Author's Follow-up: March 10, 2024
This is really the whole point of my website here at abolishthedea.com: I want to show that the Drug War "has to do" with almost every conceivable element of life. That's why I've published hundreds of essays in the last five years and am still nowhere near addressing all the problems that the Drug War causes in society. The Drug War is not a subject that we can or should ghettoize. It is not a niche subject. If you think that it lacks relevance to your life, I have two words for you: Donald Trump, the man who was elected only because the Drug War had thrown millions of minorities in jail and removed them from the voting rolls.
The drug war is the defeatist doctrine that we will never be able to use psychoactive drugs wisely. It's a self-fulfilling prophecy because the government does everything it can to make drug use dangerous.
When folks banned opium, they did not just ban a drug: they banned the philosophical and artistic insights that the drug has been known to inspire in writers like Poe, Lovecraft and De Quincey.
Americans are far more fearful of psychoactive drugs than is warranted by either anecdote or history. We require 100% safety before we will re-legalize any "drug" -- which is a safety standard that we do not enforce for any other risky activity on earth.
Check out the 2021 article in Forbes in which a materialist doctor professes to doubt whether laughing gas could help the depressed. Materialists are committed to seeing the world from the POV of Spock from Star Trek.
It is a violation of religious liberty to outlaw substances that inspire and elate. The Hindu religion was inspired by just such a drug.

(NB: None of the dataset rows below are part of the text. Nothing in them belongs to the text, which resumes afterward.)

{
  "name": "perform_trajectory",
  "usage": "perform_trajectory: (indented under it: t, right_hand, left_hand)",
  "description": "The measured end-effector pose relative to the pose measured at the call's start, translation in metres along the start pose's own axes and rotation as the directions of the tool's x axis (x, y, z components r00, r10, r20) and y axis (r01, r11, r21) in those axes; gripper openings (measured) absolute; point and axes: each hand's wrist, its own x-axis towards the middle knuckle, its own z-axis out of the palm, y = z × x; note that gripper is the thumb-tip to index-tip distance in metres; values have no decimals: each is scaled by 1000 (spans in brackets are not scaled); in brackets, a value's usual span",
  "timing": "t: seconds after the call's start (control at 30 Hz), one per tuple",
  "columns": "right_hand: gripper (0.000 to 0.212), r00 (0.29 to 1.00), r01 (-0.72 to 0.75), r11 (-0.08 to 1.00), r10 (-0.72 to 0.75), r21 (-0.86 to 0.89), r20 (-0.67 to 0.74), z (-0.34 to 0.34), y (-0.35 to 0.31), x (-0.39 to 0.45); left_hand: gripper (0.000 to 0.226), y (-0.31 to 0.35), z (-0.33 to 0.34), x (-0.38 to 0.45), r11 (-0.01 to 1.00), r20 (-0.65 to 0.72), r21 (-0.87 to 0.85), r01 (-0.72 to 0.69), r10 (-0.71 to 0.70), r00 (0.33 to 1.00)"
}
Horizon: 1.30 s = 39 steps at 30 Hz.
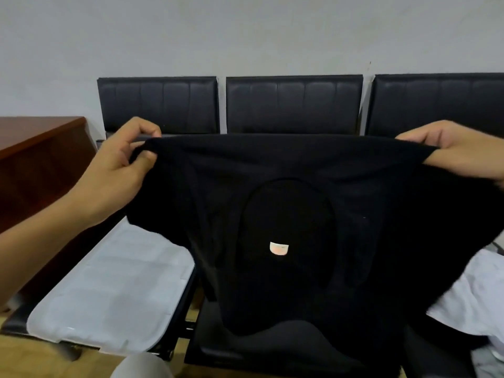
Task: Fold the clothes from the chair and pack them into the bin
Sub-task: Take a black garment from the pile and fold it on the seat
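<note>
You hold a black T-shirt point(286, 186) up in front of a row of black seats point(294, 105), stretched wide between your two hands. Your left hand point(120, 170) pinches one end of the top edge between thumb and curled fingers, and your right hand point(458, 151) is closed on the other end the same way. That taut edge runs straight from left to right, so the shirt's long axis lies across your view while the rest hangs down over the middle seat. The neck opening faces you near the centre, with a small pale label point(278, 247) at its lower rim. A white cushion point(114, 290) lies on the left seat, and white cloth point(474, 296) lies on the right seat, partly behind the shirt.
</note>
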Motion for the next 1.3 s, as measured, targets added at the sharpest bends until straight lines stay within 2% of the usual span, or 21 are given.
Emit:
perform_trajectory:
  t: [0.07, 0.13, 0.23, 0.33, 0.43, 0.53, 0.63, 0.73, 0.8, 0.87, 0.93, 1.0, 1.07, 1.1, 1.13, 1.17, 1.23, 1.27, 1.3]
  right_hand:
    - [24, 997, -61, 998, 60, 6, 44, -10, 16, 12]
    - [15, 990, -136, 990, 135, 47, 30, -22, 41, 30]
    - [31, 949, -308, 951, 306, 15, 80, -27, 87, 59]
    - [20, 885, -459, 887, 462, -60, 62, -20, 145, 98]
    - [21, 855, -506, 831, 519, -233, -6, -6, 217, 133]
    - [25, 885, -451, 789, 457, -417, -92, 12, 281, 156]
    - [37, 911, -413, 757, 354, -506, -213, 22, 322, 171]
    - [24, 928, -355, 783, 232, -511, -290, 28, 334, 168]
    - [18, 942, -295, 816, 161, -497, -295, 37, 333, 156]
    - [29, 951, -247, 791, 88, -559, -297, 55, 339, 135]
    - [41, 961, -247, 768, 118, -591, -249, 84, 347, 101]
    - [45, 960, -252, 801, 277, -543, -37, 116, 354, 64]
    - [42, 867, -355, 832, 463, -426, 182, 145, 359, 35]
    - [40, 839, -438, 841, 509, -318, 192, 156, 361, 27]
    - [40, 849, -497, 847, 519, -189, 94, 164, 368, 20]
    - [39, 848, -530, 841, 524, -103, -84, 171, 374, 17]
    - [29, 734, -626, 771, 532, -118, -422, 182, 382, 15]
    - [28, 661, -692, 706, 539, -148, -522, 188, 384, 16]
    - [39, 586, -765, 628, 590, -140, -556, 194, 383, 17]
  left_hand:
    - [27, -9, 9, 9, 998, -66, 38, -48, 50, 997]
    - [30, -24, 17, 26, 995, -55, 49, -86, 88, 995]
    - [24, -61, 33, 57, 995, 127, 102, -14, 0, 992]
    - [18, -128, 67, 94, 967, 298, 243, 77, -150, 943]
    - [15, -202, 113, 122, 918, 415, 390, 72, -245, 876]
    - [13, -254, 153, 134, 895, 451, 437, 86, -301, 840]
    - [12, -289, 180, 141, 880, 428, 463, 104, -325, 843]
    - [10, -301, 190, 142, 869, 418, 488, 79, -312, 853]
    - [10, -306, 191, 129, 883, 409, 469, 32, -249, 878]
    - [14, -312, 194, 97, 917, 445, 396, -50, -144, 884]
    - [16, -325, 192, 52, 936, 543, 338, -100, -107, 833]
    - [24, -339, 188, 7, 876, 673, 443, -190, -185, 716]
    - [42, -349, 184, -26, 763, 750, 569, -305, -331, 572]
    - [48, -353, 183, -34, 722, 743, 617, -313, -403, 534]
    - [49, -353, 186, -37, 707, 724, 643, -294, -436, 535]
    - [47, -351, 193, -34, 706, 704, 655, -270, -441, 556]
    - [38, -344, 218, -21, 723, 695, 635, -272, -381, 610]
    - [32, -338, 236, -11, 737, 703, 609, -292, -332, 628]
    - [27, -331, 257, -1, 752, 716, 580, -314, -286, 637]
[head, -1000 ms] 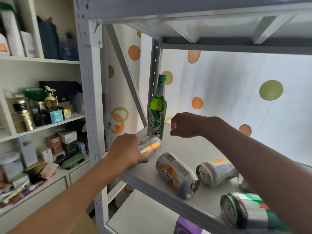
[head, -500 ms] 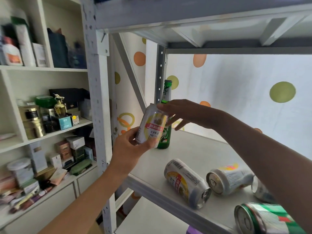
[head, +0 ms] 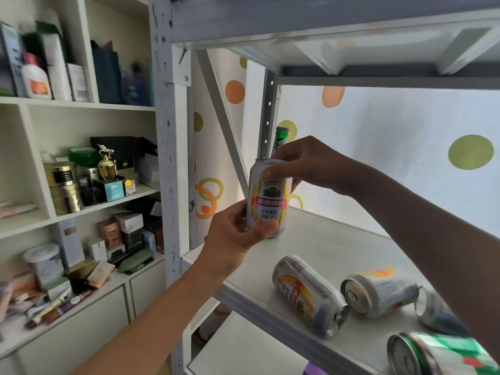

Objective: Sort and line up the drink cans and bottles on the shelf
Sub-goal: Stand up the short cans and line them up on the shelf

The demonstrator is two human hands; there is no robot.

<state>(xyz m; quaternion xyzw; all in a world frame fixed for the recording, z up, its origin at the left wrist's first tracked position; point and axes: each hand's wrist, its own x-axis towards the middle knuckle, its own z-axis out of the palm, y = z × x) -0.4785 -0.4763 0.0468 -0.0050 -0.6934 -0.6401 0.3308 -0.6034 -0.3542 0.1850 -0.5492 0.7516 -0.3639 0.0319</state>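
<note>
From the head camera, the left hand curls round the lower part of a white and yellow can, thumb across the front near its base, while the right hand pinches the can's top rim with thumb and fingertips. The can stands upright at the rear left of the grey shelf; whether its base touches the board or hangs just above it I cannot tell, since the left thumb covers that edge. Holding it at both ends looks like a way to steady it and turn the label to the front as it is set down. Directly behind it a green bottle stands upright in the back corner, only its neck and cap showing above the right hand, so the can seems meant to start a row in front of or beside that bottle. Nearer the front edge, well apart from the held can, four more cans lie on their sides: a second white and yellow can, a silver can with its top facing the camera, another can partly hidden by the right forearm, and a green can at the lower right. These are not yet stood up, so most of the sorting appears left to do.
</note>
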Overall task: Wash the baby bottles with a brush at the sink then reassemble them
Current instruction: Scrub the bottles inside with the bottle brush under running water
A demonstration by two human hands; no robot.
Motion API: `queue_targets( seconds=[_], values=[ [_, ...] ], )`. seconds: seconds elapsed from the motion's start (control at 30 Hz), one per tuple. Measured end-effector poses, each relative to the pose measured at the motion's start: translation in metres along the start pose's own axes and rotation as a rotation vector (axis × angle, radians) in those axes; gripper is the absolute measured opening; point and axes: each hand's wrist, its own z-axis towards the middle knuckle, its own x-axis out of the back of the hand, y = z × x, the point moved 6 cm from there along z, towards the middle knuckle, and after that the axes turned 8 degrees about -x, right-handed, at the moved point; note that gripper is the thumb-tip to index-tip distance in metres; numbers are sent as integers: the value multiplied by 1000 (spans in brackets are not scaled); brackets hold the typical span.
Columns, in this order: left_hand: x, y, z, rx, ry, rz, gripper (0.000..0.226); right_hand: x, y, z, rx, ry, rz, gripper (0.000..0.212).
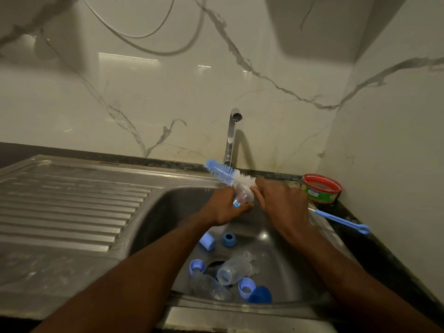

I'm looking for a United Healthcare doctor now that I'm 66 years old. When I searched my zip code and typed "alternative medicine," I got one single solitary return... for a chiropractor, no less. Some choice. Guess everyone else wants me to "keep taking my meds."
Problem 2,643 of the war on drugs:
It puts the government in charge of deciding what counts as a true religion.
Getting off some drugs could actually be fun and instructive, by using a variety of other drugs to keep one's mind off the withdrawal process. But America believes that getting off a drug should be a big moral battle.
Someday, the First Lady or Man will tell kids to "just say no to prohibition." Kids who refuse will be required to watch hours' worth of films depicting gun violence, banned religions, civil wars, and adults committing suicide for want of medicine that grows at their very feet.
If NIDA covered all drugs (not just politically ostracized drugs), they'd produce articles like this: "Aspirin continues to kill hundreds." "Penicillin misuse approaching crisis levels." "More bad news about Tylenol and liver damage." "Study revives cancer fears from caffeine."